Moritz Wagner mean-mugged and winked his way around Breslin Center on Saturday.
Tom Izzo saw. Jaren Jackson Jr. saw. Michigan State fans saw.
And there was nothing they could do about it.
“Watching them celebrate? It was sick,” freshman forward Jackson said. “Everything about it was sick. It’s never a good feeling.”
If this was the Spartans’ only chance this season against Michigan, then the Wolverines muscled and wrested one item from MSU's goal sheet.
Wagner scored 27 points and sparked a momentum-seizing 11-2 run deep into the second half. The Spartans had few answers and fewer big-moment plays from their stars in an 82-72 loss in the only scheduled meeting this season between the two rivals.
“We’re the ones that are supposed to be out-toughing people. To be out-toughed on our home floor by our rival school is embarrassing,” said MSU sophomore Miles Bridges, who finished with 19 points. “It’s something you gotta have. If we’re gonna win a championship, then we’re gonna have to out-tough some teams.”
It was the second loss in a week for MSU (16-3, 3-2 Big Ten), along with at Ohio State last Sunday, and the Spartans needed overtime at home to squeak by Rutgers on Wednesday. After surging to No. 1 in the country, they are likely to drop again when the polls are released Monday.
MSU struggled to stop Wagner, who scored a career high to lead the Wolverines (15-4, 4-2).
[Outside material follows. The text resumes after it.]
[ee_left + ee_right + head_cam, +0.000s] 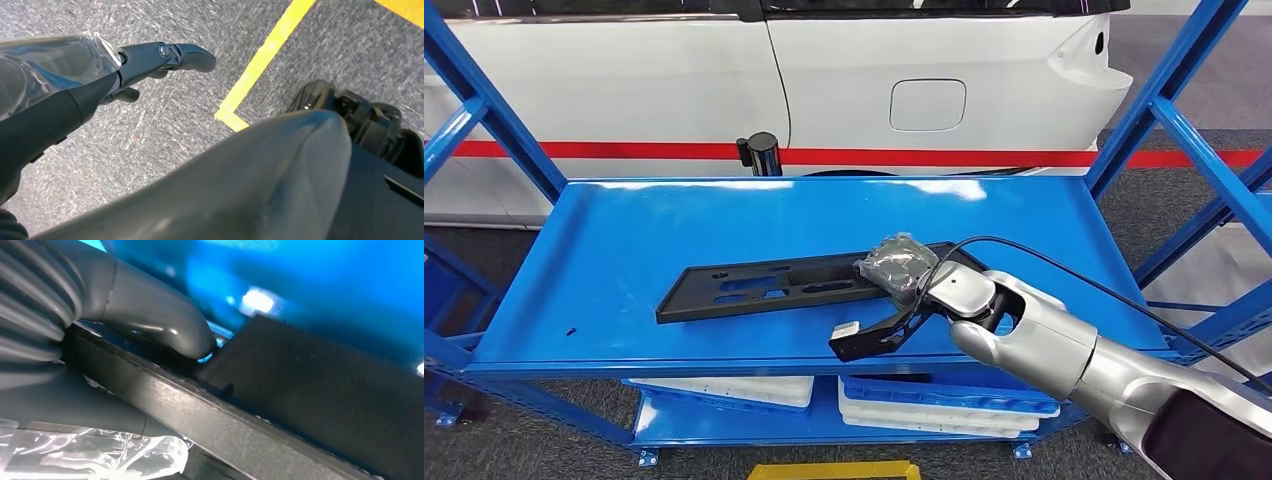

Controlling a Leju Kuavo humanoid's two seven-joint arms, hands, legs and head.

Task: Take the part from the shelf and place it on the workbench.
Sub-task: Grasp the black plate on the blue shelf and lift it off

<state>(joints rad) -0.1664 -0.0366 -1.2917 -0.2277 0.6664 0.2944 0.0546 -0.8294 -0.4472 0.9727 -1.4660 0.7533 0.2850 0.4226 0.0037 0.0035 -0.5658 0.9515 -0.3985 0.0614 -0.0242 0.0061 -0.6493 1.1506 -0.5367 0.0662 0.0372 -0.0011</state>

The junior made 8 of 13 shots and hit all eight of his free throws. They also could not contain Zavier Simpson, who had 16 points and five assists and abused Spartans guards along with Wagner in the pick-and-roll game.
“I’m disappointed to play this way against your rival and to watch Wagner celebrate on the court,” Izzo said. “But at the same time he deserved to. He Scott Skiles-ed it – he talked it, he walked it and he played it. I respect that, I really do.
“I think we really gotta do a little soul-searching.”
Jackson finished with 19 points, 10 of them at the free-throw line, and added six blocks for the Spartans. Bridges went just 3 of 9 shooting in the second half after making 4 of 5 early, finishing with six rebounds and five assists. Cassius Winston added 11 points.
However, Bridges and Winston combined for eight of MSU’s 18 turnovers, which led to 26 U-M points.
“When you turn over the ball that much,” senior captain Tum Tum Nairn said, “you just don’t give yourself a chance.”
The Spartans shot just 34.8 percent in the second half, while the Wolverines made 12 of 24 shots and went 23 of 30 at the free-throw line.
The teams traded the lead 13 times and were tied 11 other instances until the Wolverines’ pull-away stretch. Neither led by more than five points in the first half before the Spartans closed on an 8-2 run, including four straight points from Winston and a thunderous alley-oop jam by Gavin Schilling off a Winston lob, to take a 37-34 lead into the locker room.
MSU shot a sizzling 56.5 percent while holding U-M to just 36.4 percent. However, U-M made 5 of 12 3-point attempts to keep things close. Wagner scored 13 in the opening period, including a pair of baskets from behind the arc.
The plan changed for the Wolverines after halftime. They began to drive and draw fouls. U-M scored six straight at the free-throw line, then got a dunk in transition by Isaiah Livers off a Bridges turnover, to pull back ahead, 42-39.
But MSU once again countered. Xavier Tillman drove for a layup, then set up Bridges with a backdoor bounce pass for a dunk. Jackson’s two free throws with 8:24 to play put the Spartans ahead 55-54.
But Wagner answered for Michigan. His 3-pointer at the other end of the court started the 11-2 run over a 3-minute segment, capped by a layup by Simpson that put the Spartans in an eight-point hole with 5:03 to play.
Jackson got MSU back within four with a 3-pointer and a free throw, but Wagner hit back-to-back buckets that ended the Spartans’ comeback attempt.
“Moe just made huge plays,” Michigan coach John Beilein said.
MSU gets six days off before returning to Big Ten play at home against Indiana on Friday (7 p.m./Fox Sports 1), which will close out a three-game homestand. Seven of the Spartans’ last 11 games are on the road.
“This will hurt for a day or two, because this is a big game to me,” Izzo said. “I’m going to address a couple of guys on the grit that you have to have to play in the Big Ten. I don’t mean play like last year when we you’re playing to win some games. I mean when you’re playing to win big games.
“Some guys have to grow up a little bit. And they will.”